> _Exercise brief_
Pull every line that holds the word "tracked" from the entries.

....

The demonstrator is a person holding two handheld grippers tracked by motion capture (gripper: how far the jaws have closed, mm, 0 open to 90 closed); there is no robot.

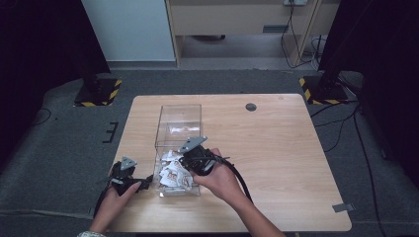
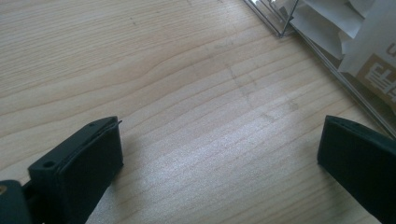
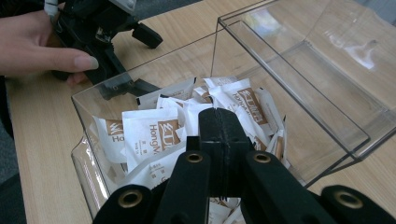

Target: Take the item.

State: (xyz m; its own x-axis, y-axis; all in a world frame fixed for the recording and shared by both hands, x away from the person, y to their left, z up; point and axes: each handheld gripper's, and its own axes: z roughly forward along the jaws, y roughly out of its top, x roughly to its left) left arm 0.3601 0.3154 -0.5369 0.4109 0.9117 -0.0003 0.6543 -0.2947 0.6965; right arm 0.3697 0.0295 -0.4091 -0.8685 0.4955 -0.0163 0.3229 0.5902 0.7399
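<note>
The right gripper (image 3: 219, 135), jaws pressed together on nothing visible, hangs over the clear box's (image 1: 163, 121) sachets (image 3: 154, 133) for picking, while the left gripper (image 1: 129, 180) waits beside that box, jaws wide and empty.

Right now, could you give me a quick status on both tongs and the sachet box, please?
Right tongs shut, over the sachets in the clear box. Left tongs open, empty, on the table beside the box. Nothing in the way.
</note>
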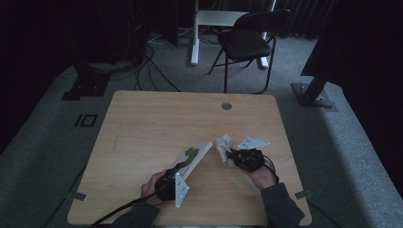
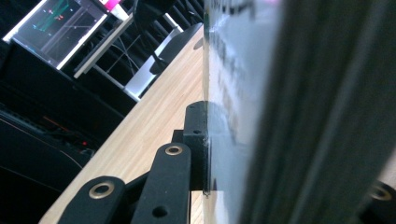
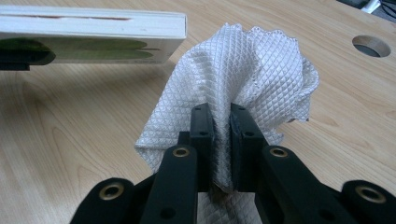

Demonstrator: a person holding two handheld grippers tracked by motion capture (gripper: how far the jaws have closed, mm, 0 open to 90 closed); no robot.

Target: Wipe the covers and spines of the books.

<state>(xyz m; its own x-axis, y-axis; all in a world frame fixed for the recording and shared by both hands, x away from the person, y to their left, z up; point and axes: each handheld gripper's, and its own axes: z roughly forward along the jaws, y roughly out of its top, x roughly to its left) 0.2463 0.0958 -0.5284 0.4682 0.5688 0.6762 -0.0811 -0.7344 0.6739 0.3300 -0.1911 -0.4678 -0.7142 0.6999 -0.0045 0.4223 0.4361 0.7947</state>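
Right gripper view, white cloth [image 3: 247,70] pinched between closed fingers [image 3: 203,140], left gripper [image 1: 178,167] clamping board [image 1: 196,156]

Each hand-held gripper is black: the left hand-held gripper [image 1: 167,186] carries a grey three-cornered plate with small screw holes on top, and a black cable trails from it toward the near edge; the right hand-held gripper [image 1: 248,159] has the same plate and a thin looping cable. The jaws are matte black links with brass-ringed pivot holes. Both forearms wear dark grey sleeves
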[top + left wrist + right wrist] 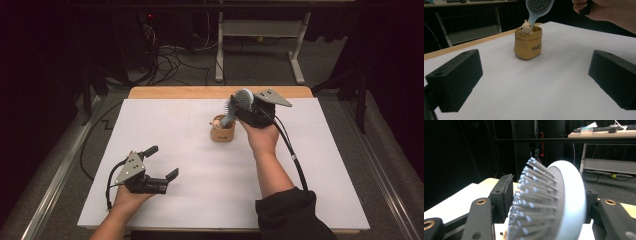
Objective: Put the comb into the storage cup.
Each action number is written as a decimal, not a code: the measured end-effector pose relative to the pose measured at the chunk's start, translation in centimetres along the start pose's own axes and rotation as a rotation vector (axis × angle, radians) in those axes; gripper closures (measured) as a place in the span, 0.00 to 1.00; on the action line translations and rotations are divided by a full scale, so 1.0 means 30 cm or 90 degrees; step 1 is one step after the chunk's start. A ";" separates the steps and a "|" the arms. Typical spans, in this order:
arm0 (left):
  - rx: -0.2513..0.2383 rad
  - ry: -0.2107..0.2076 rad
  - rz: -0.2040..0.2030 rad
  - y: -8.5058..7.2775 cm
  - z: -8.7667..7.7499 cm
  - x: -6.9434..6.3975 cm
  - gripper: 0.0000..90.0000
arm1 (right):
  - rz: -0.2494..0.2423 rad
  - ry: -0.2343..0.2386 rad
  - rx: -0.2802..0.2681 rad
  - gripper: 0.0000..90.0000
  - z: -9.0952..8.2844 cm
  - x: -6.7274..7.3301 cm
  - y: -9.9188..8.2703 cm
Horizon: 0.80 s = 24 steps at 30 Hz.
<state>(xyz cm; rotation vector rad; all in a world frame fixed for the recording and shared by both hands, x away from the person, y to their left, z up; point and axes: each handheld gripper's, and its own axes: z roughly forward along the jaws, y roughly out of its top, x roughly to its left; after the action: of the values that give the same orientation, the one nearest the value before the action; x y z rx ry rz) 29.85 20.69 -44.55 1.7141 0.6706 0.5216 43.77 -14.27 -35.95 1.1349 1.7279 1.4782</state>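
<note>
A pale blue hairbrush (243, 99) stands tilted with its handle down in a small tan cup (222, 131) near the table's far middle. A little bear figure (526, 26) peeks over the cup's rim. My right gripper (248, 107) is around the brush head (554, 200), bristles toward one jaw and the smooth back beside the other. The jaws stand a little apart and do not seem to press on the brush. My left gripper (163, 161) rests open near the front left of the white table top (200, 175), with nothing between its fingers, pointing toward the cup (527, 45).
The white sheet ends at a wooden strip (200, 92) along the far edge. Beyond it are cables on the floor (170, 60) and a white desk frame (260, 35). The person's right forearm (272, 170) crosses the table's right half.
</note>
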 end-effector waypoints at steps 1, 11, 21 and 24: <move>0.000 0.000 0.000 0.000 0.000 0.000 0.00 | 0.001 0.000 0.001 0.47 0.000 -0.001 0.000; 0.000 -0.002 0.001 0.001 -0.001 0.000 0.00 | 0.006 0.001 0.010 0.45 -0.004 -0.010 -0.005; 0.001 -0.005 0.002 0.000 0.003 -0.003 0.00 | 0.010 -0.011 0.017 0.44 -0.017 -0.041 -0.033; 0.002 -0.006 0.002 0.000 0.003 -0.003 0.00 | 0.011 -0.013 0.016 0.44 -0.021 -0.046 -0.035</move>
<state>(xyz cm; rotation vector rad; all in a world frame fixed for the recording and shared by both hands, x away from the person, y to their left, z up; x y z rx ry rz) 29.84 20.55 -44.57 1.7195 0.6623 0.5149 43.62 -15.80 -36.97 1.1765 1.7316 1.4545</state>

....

> _Reply_
The demonstrator is a person holding two handheld grippers tracked by motion capture (gripper: how far the jaws have closed, mm, 0 open to 90 closed); there is no robot.
Demonstrator: a person holding two handheld grippers tracked by motion capture (gripper: how far the jaws have closed, mm, 0 open to 90 closed); no robot.

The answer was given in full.